Mondialisation comme source de croissance instable

L’expérience des deux dernières décennies nous enseigne que la mondialisation de l’activité économique a été, paradoxalement, à la fois source de croissance et source d’instabilité accrue des marchés. De ce point de vue, la période dite de « grande modération » des pays riches contraste avec la forte volatilité, dans le même temps, des économies émergentes et en développement. Ce paradoxe peut s’expliquer par deux effets. Si la mondialisation permet plus de croissance par une spécialisation accrue, l’interconnexion croissante des marchés, tout en accentuant la concurrence, est également source d’instabilité. En particulier, la violente crise financière de 2007-2008 a souligné la fragilité de l’activité économique globale par rapport à l’internationalisation des marchés financiers et des réseaux bancaires.

D’un point de vue macroéconomique, les recherches doivent cerner les conditions sous lesquelles une expansion excessive du secteur financier et du crédit peut contribuer à cette instabilité, en alimentant des épisodes de surinvestissement (par exemple, dans les secteurs immobilier ou des nouvelles technologies) ainsi que de possibles « bulles » des prix d’actifs généralement associées. Il est également essentiel de comprendre quels secteurs sont les plus exposés au phénomène de contagion internationale des variations de prix d’actifs et de « bulles ». Sur le plan plus économétrique, la recherche se concentre sur l’examen des canaux de transmission, dans les pays émergents, des risques de crédit, de liquidité, de taux de change et de taux d’intérêt, par la modélisation de différents indicateurs de stress des systèmes financiers de ces pays.

Par ailleurs, l’évidence empirique atteste désormais que l’imperfection des marchés financiers internationaux n’a permis que de faibles gains de partage du risque, réalisés surtout par les pays riches. Le risque de récession globale, attesté par la situation actuelle, est par définition impossible à assurer par les marchés. La recherche doit mettre en lumière comment l’intégration internationale affecte les possibilités de rattrapage ou de rupture de croissance des économies « pauvres » et transmet l’intensité d’une répartition des revenus inégalitaire d’une économie à l’autre. Face aux défaillances des marchés internationaux, seule une compréhension précise et quantifiée des mécanismes à l’oeuvre peut permettre la conception d’une politique publique adaptée. Sont concernées en premier lieu la politique monétaire et ses effets sur le crédit et les « bulles », ainsi que la politique fiscale qui compense les inégalités de revenu et de richesse. A la frontière de la recherche actuelle, il s’agit d’incorporer à l’analyse plusieurs dimensions incontournables, bien que généralement ignorées, telles que l’hétérogénéité et l’apprentissage des agents économiques, la coexistence de nombreux secteurs productifs, ou encore la connexion en réseau qui caractérise le système bancaire.
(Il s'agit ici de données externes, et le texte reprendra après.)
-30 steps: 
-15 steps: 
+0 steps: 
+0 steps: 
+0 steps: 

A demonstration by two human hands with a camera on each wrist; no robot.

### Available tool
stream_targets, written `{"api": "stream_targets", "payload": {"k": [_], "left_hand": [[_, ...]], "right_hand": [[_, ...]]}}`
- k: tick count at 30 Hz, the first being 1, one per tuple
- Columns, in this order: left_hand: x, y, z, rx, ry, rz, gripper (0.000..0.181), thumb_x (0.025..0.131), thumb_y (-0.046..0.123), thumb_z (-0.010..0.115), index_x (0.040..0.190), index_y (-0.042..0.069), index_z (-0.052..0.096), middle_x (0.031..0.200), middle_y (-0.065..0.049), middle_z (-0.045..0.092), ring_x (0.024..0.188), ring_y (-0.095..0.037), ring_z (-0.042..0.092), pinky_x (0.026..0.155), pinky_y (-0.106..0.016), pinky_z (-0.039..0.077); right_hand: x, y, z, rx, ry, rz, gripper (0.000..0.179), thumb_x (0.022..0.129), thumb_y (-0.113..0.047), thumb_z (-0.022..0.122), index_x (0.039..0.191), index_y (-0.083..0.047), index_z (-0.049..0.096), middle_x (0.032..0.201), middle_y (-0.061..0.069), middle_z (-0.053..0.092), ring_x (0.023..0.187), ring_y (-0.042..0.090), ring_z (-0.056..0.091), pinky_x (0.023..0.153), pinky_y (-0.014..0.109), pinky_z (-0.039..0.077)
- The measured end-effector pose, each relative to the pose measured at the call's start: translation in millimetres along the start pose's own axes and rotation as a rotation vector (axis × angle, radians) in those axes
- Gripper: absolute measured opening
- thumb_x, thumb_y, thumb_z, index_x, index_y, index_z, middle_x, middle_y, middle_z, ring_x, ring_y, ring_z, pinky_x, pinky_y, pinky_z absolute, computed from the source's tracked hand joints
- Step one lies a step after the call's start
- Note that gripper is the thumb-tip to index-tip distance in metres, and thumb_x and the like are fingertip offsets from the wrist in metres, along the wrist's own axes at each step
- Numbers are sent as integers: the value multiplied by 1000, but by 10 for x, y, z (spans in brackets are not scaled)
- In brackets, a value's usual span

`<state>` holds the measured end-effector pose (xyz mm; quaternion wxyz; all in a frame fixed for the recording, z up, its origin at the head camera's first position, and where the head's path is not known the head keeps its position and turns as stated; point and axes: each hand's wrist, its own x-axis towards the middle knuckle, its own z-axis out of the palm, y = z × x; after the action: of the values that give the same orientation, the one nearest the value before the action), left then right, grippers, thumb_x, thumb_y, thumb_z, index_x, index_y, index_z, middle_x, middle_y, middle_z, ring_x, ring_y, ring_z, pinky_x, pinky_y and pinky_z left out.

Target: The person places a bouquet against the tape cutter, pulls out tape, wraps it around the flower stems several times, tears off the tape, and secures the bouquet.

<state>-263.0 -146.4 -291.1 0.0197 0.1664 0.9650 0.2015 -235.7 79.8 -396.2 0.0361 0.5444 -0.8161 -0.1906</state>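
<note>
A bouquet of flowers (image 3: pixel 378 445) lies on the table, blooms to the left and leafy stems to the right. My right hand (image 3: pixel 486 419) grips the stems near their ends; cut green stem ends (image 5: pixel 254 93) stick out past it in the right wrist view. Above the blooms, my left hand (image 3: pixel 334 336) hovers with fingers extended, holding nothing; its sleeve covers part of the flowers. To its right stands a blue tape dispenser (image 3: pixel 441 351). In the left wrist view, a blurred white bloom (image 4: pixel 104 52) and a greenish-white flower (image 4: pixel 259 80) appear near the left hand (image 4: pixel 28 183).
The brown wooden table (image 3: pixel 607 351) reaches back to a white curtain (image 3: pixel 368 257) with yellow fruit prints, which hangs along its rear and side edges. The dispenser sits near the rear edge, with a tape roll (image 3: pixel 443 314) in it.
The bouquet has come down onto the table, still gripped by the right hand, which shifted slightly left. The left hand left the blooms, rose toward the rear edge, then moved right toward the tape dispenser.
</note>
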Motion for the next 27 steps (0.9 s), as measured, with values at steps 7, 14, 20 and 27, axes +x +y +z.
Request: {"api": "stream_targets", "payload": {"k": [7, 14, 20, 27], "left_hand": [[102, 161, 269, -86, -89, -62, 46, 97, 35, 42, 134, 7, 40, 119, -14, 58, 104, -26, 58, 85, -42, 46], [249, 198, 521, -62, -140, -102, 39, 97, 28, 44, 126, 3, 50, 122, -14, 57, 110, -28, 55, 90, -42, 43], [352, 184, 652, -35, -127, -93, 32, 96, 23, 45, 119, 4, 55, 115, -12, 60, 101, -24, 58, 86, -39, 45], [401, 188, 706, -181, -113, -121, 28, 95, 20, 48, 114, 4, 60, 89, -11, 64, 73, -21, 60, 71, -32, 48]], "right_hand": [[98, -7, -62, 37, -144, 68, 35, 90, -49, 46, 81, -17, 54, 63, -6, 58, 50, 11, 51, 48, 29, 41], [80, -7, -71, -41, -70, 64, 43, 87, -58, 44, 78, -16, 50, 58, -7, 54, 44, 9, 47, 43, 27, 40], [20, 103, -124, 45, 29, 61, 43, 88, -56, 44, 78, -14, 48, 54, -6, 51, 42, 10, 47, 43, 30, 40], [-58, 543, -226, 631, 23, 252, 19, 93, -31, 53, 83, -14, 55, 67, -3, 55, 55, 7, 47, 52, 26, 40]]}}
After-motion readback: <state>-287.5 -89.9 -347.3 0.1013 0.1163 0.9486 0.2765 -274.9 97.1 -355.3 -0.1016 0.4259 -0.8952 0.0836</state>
La récente crise financière pose également la question de l’efficacité de la réglementation bancaire et financière. Il apparaît sur ce plan utile de revenir sur les raisons qui rendent nécessaires la réglementation et donc d’identifier de manière plus précise que n’a pu le faire jusqu’ici la théorie économique les inefficacités que peuvent entrainer les asymétries informationnelles. En effet, la réglementation bancaire a connu récemment plusieurs évolutions qu’ont formalisés les accords de Bâle I, II et III. Ces accords plaident en faveur d’une réglementation préventive visant à détecter, à des stades précoces, les problèmes de certaines banques. Si plusieurs acteurs du marché acceptent la nécessité d’une telle réglementation préventive, peu de travaux scientifiques ont fourni des recommandations pratiques sur la forme précise que pourrait revêtir ce contrôle. Plus généralement, une meilleure compréhension des mécanismes de transmission de la dernière crise financière suppose une meilleure compréhension de mécanismes de partage du risque sur les marchés financiers et les marchés de l’assurance. Il s’agit, par exemple, de comprendre comment il est possible de corriger le problème d’asymétrie d’information entre les assurés et leur assureur quant à la santé financière de ce dernier ou quels sont les mécanismes de transfert de risque en présence d’aléa moral.